Doch für die Ausmalung dieser Skizze zum Porträt bleibt keine Zeit in einem Film,der mit dem Anspruch antritt, eine ganze Metropole zu porträtieren: "Paris" heißt er auftrumpfend schlicht im Original. Der deutsche Verleih hat daraus "So ist Paris" gemacht, und das klingt angemessener, weil nach einem Hauch von Ironie.

Cédric Klapisch, der Regisseur des Erfolgsfilms "L‘auberge Espagnole — Barcelona für ein Jahr", eröffnet mit einer melodramatisch düsteren Figur seinen Personenreigen: mit Pierre, einem totkranken Tänzer, der auf ein Spenderherz warten muss, mit Abschiedswehmut aus seiner Mansardenwohnung über die Dächer von Paris blickt und sich in eine schöne Nachbarin verliebt.

Doch die hat keine Zeit für ihn, weil sie gerade eine Romanze mit ihrem Geschichtsprofessor beginnt. Fabrice Luchini spielt dieses Muster eines lüsternen Intellektuellen mit soviel Brillanz, dass er mühelos aus seiner Rolle heraustreten kann mit der Zwischenfrage, ob diese stürmische Affäre nichts weiter sei als ein Klischee.

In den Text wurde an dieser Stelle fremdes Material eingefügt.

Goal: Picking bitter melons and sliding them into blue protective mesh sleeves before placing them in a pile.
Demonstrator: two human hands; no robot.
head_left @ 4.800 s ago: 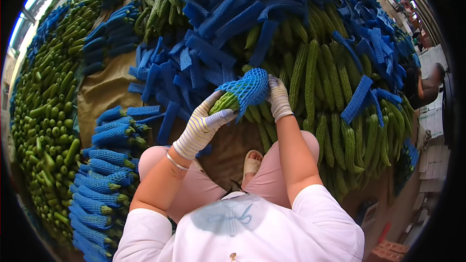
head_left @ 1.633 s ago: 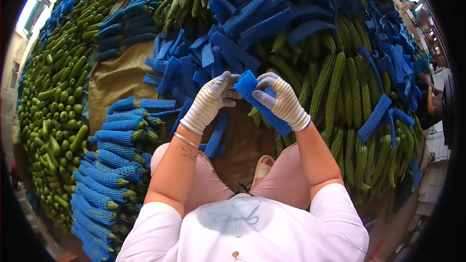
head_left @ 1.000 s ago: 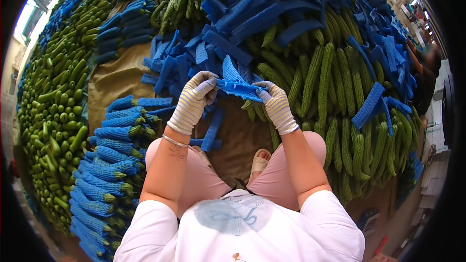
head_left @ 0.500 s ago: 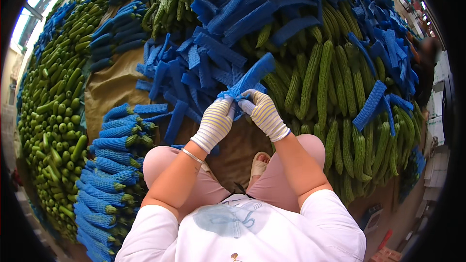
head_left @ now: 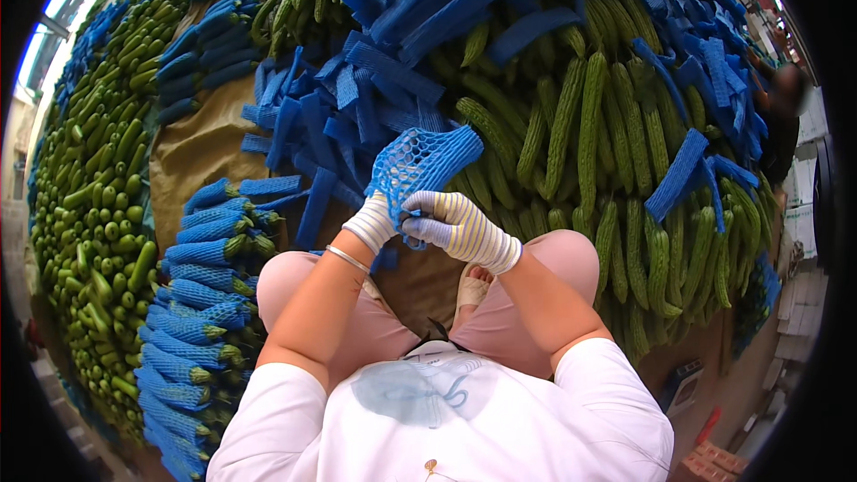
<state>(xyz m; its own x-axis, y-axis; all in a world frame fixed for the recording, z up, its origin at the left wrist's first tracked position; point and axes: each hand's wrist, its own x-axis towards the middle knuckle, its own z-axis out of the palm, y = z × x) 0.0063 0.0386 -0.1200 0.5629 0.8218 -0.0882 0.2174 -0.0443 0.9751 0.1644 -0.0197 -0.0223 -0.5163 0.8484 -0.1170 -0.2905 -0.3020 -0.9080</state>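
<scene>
A blue foam net sleeve point(head_left: 424, 161) is spread wide in front of me, its mesh stretched into large holes on the left side. My left hand point(head_left: 373, 219), in a striped knit glove, reaches into its near end; the mesh covers the fingers. With thumb and fingers my right hand point(head_left: 455, 225), gloved the same way, pinches the near rim of the sleeve. Just beyond lies a heap of loose flat blue net sleeves point(head_left: 308, 129). Long ridged green gourds point(head_left: 585, 134) lie in rows to the right of my hands.
Gourds in blue nets point(head_left: 192, 353) are stacked at my left. Further left is a large pile of smaller green vegetables point(head_left: 107, 205), beside a brown sheet point(head_left: 201, 147). More blue sleeves point(head_left: 714, 80) rest on the gourds at far right. My bent knees flank the work.
The sleeve, bunched between both hands before, is now spread open. My left hand has moved left and into its end; my right hand has shifted slightly left and nearer.
</scene>
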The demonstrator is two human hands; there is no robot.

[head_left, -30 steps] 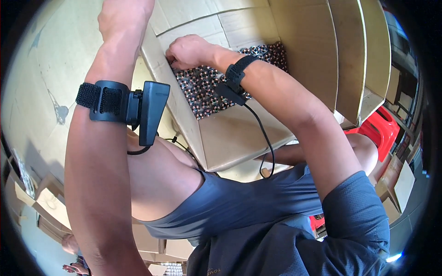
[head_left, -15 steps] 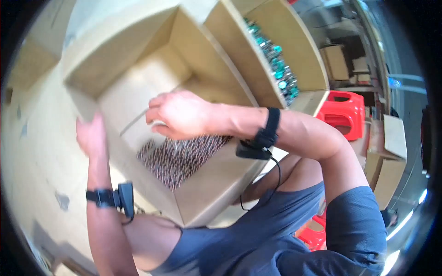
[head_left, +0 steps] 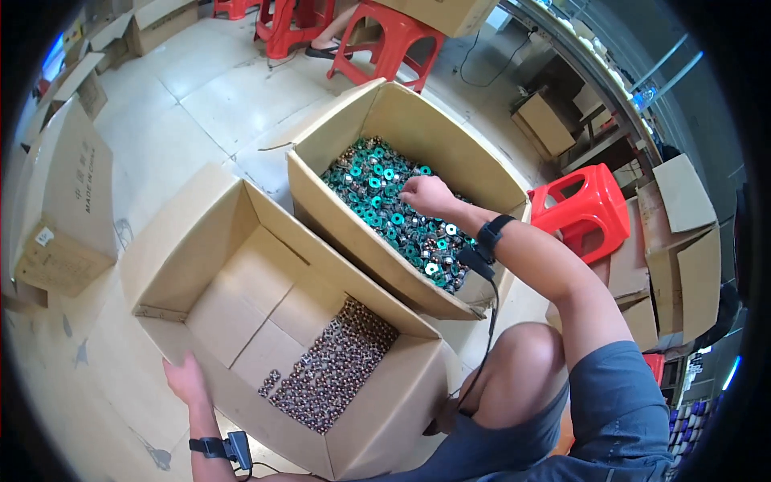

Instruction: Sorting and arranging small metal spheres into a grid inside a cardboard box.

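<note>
My left hand (head_left: 186, 379) is at the left rim of the near cardboard box (head_left: 393, 418), its thumb and fingers straddling the wall. Small round brown metallic parts (head_left: 325, 377) lie close together in rows across the right part of that box's floor, with a small separate cluster beside them. My right hand (head_left: 430, 196) is over the second cardboard box (head_left: 474, 161), just above a heap of small green-and-metal parts (head_left: 385, 205). Its fingers are curled inward, and whatever is in them cannot be made out.
Red plastic stools stand at the right (head_left: 590, 213) and at the back (head_left: 393, 44), where a person's foot (head_left: 323, 48) shows. A closed carton (head_left: 68, 201) is at the left. Opened cartons (head_left: 679, 249) and a bench (head_left: 594, 64) line the right side.
The view has swung, bringing more of the far box and floor into sight. My right hand has gone from above the near box to the far box's heap. My left hand stays at the near rim.
</note>
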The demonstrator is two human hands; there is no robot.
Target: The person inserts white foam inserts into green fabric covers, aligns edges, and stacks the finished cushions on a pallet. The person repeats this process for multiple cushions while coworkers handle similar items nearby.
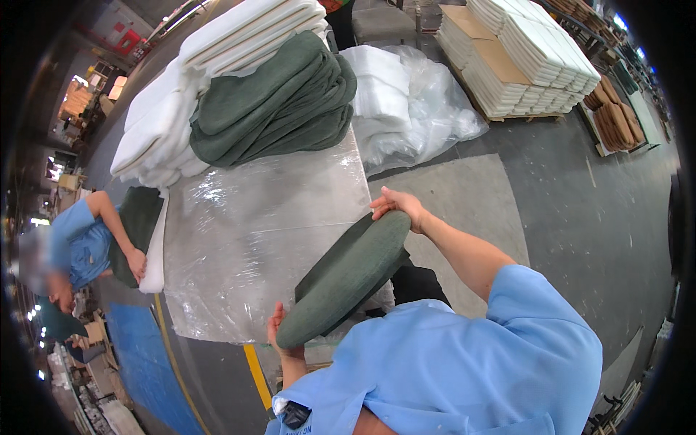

In einem beschwingt gefilmten, elegant montierten Kaleidoskop von vertrauten und weniger geläufigen Pariser Stadtkulissen zwischen Marais und Belleville versteckt Klapisch die Klischeehaftigkeit eines sozialen Querschnitts, der mühelos von einer Modenschau in die Markthallen von Rungis führt und Mannequins den rauen Charme proletarisch selbstbewusster Gemüsehändler ganz bezaubernd finden lässt.

Ausgerechnet der Star in diesem Ensemble wird zur erdigen, alle Klischees vermeidenden Figur: Juliette Binoche spielt voller hinreißender Facetten eine Alleinerziehende, die auch in ihrem Beruf als Sozialhelferin mit schmerzhaften Brüchen in diesem fröhlichen Stadtbild konfrontiert wird. Sie kämpft sich durch alle Stadien einer überarbeiteten Frau, die sich dennoch zu Einlagen prickelnder Erotik aufschwingen kann.

Klapisch gelang eine erfrischende Neuauflage des immergrünen Themas "Unter den Dächern von Paris". Sogar dramaturgisch Unbeholfenes wie die zaghaften Hinweise auf die düstere Welt illegaler Einwanderer bringt ihn kaum zum Stolpern.